What this task involves — Transcribe the listing below in its entirety.

Exercise data —
○ ○ ○ ○

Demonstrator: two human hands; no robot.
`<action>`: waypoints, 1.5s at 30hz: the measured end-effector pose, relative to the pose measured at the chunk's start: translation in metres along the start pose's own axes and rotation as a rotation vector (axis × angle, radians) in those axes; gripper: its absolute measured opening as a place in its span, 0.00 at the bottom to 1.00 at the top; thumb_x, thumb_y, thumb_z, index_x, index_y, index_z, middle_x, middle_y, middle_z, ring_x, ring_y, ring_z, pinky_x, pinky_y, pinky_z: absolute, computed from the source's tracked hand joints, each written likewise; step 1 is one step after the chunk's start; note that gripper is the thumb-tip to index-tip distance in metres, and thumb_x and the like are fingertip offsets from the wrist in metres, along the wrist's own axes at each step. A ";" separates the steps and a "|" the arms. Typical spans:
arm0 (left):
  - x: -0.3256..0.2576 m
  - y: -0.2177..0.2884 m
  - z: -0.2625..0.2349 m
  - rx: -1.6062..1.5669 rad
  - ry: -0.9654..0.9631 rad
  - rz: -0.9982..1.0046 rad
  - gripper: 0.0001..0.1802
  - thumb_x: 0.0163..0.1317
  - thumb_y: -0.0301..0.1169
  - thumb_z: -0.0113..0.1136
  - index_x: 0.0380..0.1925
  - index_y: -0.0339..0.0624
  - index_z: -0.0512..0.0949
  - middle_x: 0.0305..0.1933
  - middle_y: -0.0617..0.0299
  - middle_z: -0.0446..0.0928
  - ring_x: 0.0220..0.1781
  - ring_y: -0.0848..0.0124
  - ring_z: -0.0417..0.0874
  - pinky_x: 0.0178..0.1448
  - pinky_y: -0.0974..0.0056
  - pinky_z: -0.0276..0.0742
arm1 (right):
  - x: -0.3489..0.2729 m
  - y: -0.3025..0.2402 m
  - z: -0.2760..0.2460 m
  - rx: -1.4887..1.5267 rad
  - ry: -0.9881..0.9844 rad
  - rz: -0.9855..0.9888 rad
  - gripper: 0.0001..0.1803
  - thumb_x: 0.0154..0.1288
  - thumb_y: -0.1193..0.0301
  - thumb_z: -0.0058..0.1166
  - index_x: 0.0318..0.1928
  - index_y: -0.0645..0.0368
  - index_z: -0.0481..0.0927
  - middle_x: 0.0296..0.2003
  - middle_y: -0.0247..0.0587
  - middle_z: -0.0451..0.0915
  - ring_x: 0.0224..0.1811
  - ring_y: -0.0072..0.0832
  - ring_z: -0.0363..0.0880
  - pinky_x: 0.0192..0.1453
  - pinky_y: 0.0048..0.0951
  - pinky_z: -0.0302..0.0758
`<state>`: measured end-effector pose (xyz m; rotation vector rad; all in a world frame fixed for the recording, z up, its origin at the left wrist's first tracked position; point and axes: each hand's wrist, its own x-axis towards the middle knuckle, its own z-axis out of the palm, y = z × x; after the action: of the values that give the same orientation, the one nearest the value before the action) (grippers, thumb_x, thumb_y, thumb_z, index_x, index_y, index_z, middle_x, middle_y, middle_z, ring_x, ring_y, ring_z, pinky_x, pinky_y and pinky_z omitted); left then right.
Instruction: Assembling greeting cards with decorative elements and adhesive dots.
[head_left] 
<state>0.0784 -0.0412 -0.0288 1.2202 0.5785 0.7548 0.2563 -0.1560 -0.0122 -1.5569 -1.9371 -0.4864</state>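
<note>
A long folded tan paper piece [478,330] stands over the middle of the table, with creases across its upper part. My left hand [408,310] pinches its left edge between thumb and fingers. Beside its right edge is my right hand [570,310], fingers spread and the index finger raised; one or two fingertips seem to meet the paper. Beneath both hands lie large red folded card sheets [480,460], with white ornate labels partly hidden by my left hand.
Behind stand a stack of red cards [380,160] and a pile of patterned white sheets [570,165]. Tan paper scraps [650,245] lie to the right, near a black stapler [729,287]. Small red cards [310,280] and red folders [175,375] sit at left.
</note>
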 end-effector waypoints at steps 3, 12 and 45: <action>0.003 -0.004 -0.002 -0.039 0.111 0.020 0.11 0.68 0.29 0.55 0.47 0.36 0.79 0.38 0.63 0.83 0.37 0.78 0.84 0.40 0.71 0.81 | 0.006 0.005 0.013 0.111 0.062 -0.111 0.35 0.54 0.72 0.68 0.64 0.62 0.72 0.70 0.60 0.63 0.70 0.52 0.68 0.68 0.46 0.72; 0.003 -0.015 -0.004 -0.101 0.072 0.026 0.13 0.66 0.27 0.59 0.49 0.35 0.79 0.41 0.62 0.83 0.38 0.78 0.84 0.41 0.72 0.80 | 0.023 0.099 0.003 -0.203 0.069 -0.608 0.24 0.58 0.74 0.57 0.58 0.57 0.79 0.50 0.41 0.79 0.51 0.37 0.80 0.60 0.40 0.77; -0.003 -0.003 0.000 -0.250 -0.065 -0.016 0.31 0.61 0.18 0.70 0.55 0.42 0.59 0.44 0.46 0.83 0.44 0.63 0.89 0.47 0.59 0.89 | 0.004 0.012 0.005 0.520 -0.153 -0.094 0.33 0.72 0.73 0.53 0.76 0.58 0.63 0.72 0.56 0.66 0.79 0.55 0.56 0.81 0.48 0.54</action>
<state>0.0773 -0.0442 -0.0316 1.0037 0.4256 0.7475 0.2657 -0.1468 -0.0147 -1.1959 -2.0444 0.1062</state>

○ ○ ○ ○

Output of the task —
Demonstrator: two human hands; no robot.
`<action>`: waypoints, 1.5s at 30hz: the measured end-effector pose, relative to the pose measured at the chunk's start: translation in metres along the start pose's own axes and rotation as a rotation vector (axis × angle, radians) in those axes; gripper: its absolute measured opening as a place in its span, 0.00 at the bottom to 1.00 at the top; thumb_x, thumb_y, thumb_z, index_x, index_y, index_z, middle_x, middle_y, middle_z, ring_x, ring_y, ring_z, pinky_x, pinky_y, pinky_z: absolute, computed from the source's tracked hand joints, each written likewise; step 1 is one step after the chunk's start; note that gripper is the thumb-tip to index-tip distance in metres, and thumb_x and the like are fingertip offsets from the wrist in metres, along the wrist's own axes at each step. A ";" separates the steps and a "|" the arms. Typical spans:
arm0 (left):
  - x: -0.3256..0.2576 m
  - y: -0.2177..0.2884 m
  - z: -0.2625..0.2349 m
  - rx: -1.6062..1.5669 rad
  - ry: -0.9654..0.9631 rad
  - rz: -0.9982..1.0046 rad
  - gripper: 0.0001..0.1802
  - thumb_x: 0.0163..0.1317
  - thumb_y: -0.0301..0.1169
  - thumb_z: -0.0113..0.1136
  - index_x: 0.0380..0.1925
  - index_y: -0.0339..0.0624
  - index_z: -0.0512..0.0949
  - middle_x: 0.0305..0.1933
  - middle_y: -0.0617..0.0299
  - middle_z: -0.0446..0.0928
  - ring_x: 0.0220..0.1781
  - ring_y: -0.0848..0.0124
  - ring_z: -0.0417..0.0874
  - pinky_x: 0.0178..0.1448
  - pinky_y: -0.0974..0.0056
  - pinky_z: -0.0276..0.0742
arm1 (right):
  - x: -0.3489..0.2729 m
  - y: -0.3025..0.2402 m
  - z: -0.2760..0.2460 m
  - rx: -1.4887..1.5267 rad
  - ry: -0.9881..0.9844 rad
  - rz: -0.9855..0.9888 rad
  - gripper: 0.0001..0.1803
  - thumb_x: 0.0154..0.1288
  - thumb_y: -0.1193..0.0301
  - thumb_z: -0.0058..0.1166
  - index_x: 0.0318..0.1928
  - index_y: -0.0645..0.0368
  - index_z: -0.0481..0.0927
  - middle_x: 0.0296..0.2003
  - middle_y: -0.0247..0.0587
  - middle_z: -0.0451..0.0915
  - ring_x: 0.0224..0.1811
  - ring_y: -0.0072..0.0832
  - ring_z: -0.0363..0.0880
  - pinky_x: 0.0192..0.1453
  - pinky_y: 0.0048..0.0951
  - pinky_z: -0.0302..0.0758
`<state>`: measured end-effector pose (xyz m; rotation vector rad; all in a world frame fixed for the recording, z up, its origin at the left wrist's first tracked position; point and axes: each hand's wrist, its own x-axis towards the middle knuckle, its own z-axis out of the palm, y = z × x; after the action: of the values that give the same orientation, the one nearest the value before the action) (grippers, thumb_x, thumb_y, thumb_z, index_x, index_y, index_z, middle_x, middle_y, middle_z, ring_x, ring_y, ring_z, pinky_x, pinky_y and pinky_z omitted); left then right.
Instruction: Assembling greeting cards with decorative elements and adhesive dots.
[head_left] 
<state>0.0784 -0.0412 -0.0288 1.2202 0.5785 0.7548 0.2563 -0.1560 -0.0122 -1.5569 -1.9371 -0.4864</state>
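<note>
A long folded tan paper piece [478,330] stands over the middle of the table, with creases across its upper part. My left hand [408,310] pinches its left edge between thumb and fingers. Beside its right edge is my right hand [570,310], fingers spread and the index finger raised; one or two fingertips seem to meet the paper. Beneath both hands lie large red folded card sheets [480,460], with white ornate labels partly hidden by my left hand.
Behind stand a stack of red cards [380,160] and a pile of patterned white sheets [570,165]. Tan paper scraps [650,245] lie to the right, near a black stapler [729,287]. Small red cards [310,280] and red folders [175,375] sit at left.
</note>
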 end-effector waypoints at steps 3, 12 and 45: <action>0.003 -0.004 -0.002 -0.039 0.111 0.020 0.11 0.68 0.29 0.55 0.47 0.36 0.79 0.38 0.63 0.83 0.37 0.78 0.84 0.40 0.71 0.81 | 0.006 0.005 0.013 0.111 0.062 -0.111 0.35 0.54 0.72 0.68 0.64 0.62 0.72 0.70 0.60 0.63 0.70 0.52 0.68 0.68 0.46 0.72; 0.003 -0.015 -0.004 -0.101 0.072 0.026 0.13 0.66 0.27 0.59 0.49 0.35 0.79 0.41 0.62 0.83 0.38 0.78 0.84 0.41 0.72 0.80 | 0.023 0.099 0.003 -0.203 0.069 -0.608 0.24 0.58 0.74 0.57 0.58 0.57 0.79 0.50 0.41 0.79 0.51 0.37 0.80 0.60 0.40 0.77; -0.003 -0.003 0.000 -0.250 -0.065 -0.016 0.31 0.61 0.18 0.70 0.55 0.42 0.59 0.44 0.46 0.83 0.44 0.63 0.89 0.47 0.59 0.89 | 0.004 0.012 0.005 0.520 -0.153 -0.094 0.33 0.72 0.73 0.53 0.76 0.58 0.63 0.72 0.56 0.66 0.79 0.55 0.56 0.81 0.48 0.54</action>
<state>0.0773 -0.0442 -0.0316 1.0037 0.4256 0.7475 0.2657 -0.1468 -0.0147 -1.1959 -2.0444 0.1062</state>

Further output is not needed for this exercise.